Give back exactly the lines of the data below, starting with the line that has "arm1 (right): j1" and going on through the line that has "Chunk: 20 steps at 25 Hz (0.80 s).".
#### Data shown
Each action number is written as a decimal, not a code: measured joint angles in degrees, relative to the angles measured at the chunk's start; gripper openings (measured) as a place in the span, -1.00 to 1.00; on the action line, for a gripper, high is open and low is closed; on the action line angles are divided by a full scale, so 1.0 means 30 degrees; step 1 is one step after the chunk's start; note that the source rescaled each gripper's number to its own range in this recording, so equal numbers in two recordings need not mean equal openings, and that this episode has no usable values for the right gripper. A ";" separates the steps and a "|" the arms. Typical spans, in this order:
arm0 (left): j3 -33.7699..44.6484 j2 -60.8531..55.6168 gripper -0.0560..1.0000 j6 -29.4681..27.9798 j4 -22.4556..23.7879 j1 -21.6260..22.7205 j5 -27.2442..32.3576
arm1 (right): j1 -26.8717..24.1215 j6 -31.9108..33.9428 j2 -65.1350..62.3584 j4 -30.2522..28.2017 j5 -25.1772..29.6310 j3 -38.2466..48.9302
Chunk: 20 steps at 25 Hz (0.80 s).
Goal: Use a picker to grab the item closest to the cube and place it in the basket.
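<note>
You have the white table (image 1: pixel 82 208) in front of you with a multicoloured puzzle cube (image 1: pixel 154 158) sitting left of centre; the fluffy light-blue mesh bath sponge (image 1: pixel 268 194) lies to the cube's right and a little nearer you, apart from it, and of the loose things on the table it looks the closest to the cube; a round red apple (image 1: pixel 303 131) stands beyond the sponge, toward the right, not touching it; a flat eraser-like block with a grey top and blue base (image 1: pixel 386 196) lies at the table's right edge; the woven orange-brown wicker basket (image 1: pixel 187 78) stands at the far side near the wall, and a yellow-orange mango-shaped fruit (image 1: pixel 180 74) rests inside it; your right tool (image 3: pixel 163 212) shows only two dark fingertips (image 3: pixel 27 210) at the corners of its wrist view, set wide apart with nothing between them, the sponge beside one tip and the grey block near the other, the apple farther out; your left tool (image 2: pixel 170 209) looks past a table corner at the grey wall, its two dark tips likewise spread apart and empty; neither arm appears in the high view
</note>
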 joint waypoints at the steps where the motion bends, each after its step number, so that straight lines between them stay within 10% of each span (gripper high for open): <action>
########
» **Solution for this problem**:
arm1 (right): j1 -26.8717..24.1215 j6 -31.9108..33.9428 j2 -65.1350..62.3584 j4 -30.2522..28.2017 j5 -25.1772..29.6310 j3 -38.2466..48.9302
Chunk: 20 steps at 25 Hz (0.80 s).

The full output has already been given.